= Activity =
Search term "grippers": copy each line of the data containing it.

= Dataset content =

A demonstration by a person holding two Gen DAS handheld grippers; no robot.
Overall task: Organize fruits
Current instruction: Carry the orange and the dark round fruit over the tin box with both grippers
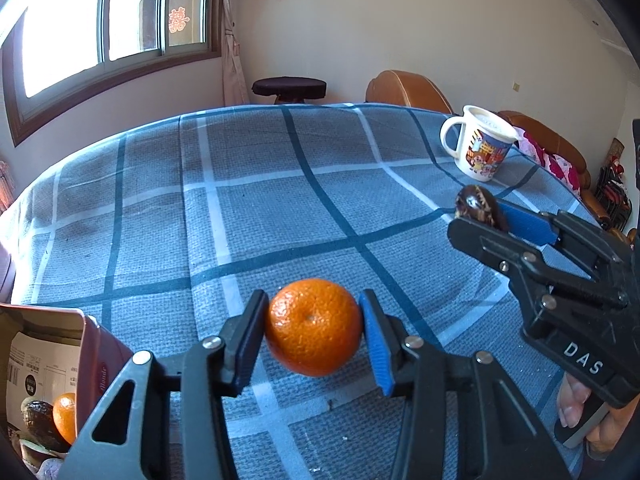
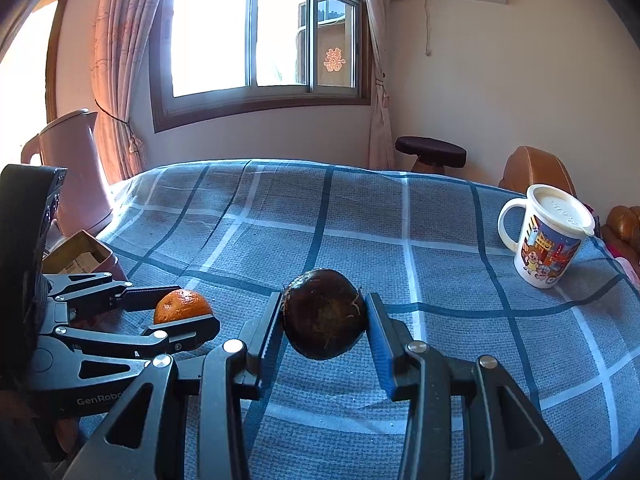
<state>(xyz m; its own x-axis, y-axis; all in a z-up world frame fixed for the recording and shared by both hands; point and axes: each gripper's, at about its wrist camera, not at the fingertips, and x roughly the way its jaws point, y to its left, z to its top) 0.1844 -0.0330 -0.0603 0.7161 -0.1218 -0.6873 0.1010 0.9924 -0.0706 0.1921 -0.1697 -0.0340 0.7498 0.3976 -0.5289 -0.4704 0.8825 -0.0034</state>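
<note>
My left gripper (image 1: 314,326) is shut on an orange mandarin (image 1: 314,326) and holds it above the blue checked tablecloth (image 1: 280,200). My right gripper (image 2: 324,320) is shut on a dark brown round fruit (image 2: 324,314), also held above the cloth. In the left wrist view the right gripper (image 1: 486,216) is at the right with the dark fruit (image 1: 480,206) at its tips. In the right wrist view the left gripper (image 2: 182,312) is at the left, holding the mandarin (image 2: 182,306). An open cardboard box (image 1: 86,344) at the lower left holds another mandarin (image 1: 65,416) and a dark fruit (image 1: 38,420).
A white cartoon mug (image 1: 482,144) with a lid stands at the table's far right; it also shows in the right wrist view (image 2: 546,236). A pink kettle (image 2: 74,172) stands at the far left behind the box (image 2: 80,256). A stool (image 2: 430,152) and brown sofa (image 1: 408,88) lie beyond the table.
</note>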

= Written response =
A demonstration by a person holding two Gen DAS handheld grippers; no robot.
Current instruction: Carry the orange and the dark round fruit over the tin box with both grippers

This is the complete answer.